6009 Views 29 Replies 17 Participants Last post by  superhornets
Now there are a lot of things I should be doing, and this isn't one of them. But it's raining outside, I've been rummaging through my bits box, and felt the irresistable urge to do something utterly pointless and indulgent. The last car I ever built in my '1st phase of slot racing' (ca 1965-1971) was a radical 'straight Sidewinder'. After Bob Emmot's big Tottenham Open win in 1969, the next American 'Big Gun Pro Racer' to visit North London was Champion's Ed Lewis. Although less successful, he introduced the idea of the 'Straight Sidewinder', taking the trend to reduce the 'angle' in anglewinders to the logical limit. Now this style really caught on in 1970/71 in both scales, until the disadvantages began to be realised (more on that later?), and indeed, the fashion never really made a mark in the U.S. itself as far as I'm aware.

Anyway, with the intention of getting the mass of the motor as close as possible to the rear axle, and to minimise the 'conflict of rotational forces' between the back axle and angled motor, and other fancy theories, but mainly slavishly copying Ed Lewis and Barry Magee, me 'n my mates immediately jumped on the bandwagon. Now to achieve the 'zero' angle, a lot of the motor can has to be removed, and indeed, a slot has to be cut into the magnet for axle clearance. My abiding memory of the time is sitting with my mate in his garage, listening to John Peel on the radio, and hacking into my precious Mura 'B' can with a needle file. It did indeed take all weekend, but we were happy. Fuelled by R. White's and the occasional fishpaste sandwich provided by Tony's mum. Bless her.

I made a conventional brass chassis around the butchered Mura, and used it to about as much success as I ever managed- decent result at the next Nordic Open, good runs at my regular Richmond Vineyard club- me 'n Tony thought we were pretty cool. But about a week later we both sold our entire slot boxes in order to get tooled up with amps 'n axes to form our spotty faced answer to Hawkwind and tour the free festivals with adoring women clutching at our flared jeans and cavorting naked on stage. Which never actually happened.
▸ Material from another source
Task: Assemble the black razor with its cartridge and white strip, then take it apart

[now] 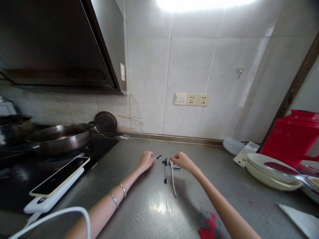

For me, anyway.

But back to the rummaging about. I found a 'Model Cars' report on the January '71 (I think) Tottenham open, which was dominated by straight sidewinders, and won by Ronnie Spencer jr., racing a beautiful Jim Empson steel chassis with a cool mash-up motor of Mura arm and Champion can. I've never tackled a steel chassis, and have always wanted to give it a go. And what's this in my bits box? A beat-up reject Champion can. A Mura arm and endbell. And a sheet of stainess steel. Fire up the Heat Wand! Fresh needle files over here! Quick quick, before the mood passes....

We're leaping ahead a bit here, cos I got too excited to take photos. The Champion can had already been cut up a lot so I didn't feel bad about razoring through one side with the Dremel. I would like to say that it was a simple job to solder on the axle tube, but it wasn't.

The can sprang apart in a twist, and I had to spend a lot of time with vice, hammer and vernier to bend it straight again. But after taking a lot of measurements, I realised that by using the Champion case shim, 3/32" (rather than 1/8") axles and the same 7:36 Cox gearing that all the Tottenham finalists used in that race, I wouldn't have to cut the magnets. Using a Mura can without inner shim, 1/8" axle and smaller 7:34 gears as we did back at the time made the whole job a lot harder. And would have saved a lot of R.Whites & fishpaste.

More to follow if anyone's interested.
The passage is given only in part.